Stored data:
-*-
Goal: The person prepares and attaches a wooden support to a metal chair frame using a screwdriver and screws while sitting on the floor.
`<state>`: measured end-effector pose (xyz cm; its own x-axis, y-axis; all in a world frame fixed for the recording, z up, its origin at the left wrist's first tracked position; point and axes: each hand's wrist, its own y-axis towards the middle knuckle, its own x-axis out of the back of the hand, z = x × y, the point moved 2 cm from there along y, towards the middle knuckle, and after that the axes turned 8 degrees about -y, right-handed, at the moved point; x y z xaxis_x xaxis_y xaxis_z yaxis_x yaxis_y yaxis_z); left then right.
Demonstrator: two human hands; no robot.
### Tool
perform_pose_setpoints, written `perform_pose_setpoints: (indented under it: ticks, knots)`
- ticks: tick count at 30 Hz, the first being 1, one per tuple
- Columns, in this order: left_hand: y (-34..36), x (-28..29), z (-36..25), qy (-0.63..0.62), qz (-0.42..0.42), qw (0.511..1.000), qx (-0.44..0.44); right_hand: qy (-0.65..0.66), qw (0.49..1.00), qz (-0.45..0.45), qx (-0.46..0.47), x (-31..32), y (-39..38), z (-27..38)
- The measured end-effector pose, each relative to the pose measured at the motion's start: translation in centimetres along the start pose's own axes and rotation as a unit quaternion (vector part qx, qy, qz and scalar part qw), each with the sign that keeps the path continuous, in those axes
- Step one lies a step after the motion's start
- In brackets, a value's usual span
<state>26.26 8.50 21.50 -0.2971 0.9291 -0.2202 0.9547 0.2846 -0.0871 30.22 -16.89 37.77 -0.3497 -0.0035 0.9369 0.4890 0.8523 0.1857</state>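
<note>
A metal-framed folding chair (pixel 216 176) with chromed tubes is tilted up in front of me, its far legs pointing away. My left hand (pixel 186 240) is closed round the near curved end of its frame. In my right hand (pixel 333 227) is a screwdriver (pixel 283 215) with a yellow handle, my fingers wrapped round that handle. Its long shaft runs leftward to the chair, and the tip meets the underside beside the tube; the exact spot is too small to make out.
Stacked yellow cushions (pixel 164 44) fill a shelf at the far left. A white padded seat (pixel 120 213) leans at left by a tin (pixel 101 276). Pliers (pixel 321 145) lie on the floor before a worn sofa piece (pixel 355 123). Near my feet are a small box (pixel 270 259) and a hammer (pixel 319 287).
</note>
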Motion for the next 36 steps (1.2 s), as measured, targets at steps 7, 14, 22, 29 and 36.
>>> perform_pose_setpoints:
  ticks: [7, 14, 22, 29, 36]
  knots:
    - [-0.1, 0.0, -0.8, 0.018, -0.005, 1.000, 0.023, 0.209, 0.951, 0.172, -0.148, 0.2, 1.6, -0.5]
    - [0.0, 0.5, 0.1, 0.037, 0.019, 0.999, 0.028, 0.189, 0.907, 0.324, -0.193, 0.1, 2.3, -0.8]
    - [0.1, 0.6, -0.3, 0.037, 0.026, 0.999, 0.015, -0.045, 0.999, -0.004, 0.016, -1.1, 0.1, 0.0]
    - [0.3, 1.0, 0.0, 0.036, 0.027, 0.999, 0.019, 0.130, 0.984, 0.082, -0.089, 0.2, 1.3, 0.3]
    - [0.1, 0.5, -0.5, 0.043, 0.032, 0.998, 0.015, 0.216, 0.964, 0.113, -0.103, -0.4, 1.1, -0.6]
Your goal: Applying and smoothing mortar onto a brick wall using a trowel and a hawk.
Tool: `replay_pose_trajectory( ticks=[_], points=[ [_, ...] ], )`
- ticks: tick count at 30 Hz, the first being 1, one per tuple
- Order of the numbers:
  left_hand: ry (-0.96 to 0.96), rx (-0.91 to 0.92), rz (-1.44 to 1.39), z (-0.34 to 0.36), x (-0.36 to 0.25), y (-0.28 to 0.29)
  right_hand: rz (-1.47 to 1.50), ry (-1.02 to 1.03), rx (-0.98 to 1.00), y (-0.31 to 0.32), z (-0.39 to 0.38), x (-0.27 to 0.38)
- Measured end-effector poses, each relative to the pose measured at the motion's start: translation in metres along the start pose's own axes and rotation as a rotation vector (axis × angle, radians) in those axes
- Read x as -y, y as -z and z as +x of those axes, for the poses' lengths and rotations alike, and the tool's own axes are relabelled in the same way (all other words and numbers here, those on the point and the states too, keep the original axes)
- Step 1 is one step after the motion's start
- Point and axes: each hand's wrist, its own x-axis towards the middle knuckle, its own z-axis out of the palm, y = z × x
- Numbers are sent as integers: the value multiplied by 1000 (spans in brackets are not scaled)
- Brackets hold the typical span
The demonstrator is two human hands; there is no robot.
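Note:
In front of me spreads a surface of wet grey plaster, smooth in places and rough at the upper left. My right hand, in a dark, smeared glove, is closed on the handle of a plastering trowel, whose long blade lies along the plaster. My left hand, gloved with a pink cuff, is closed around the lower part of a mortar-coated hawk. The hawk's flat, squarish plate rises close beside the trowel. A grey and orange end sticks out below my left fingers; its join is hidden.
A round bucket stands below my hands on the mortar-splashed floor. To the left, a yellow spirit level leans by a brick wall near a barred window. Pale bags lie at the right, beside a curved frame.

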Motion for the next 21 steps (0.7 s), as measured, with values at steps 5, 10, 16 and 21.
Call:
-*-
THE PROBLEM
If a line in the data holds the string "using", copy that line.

RESULT FOR THIS EXERCISE
Goal: The person prepares and attaches a wooden support to a metal chair frame using a screwdriver and screws while sitting on the floor.
Your goal: Applying and smoothing mortar onto a brick wall using a trowel and a hawk.

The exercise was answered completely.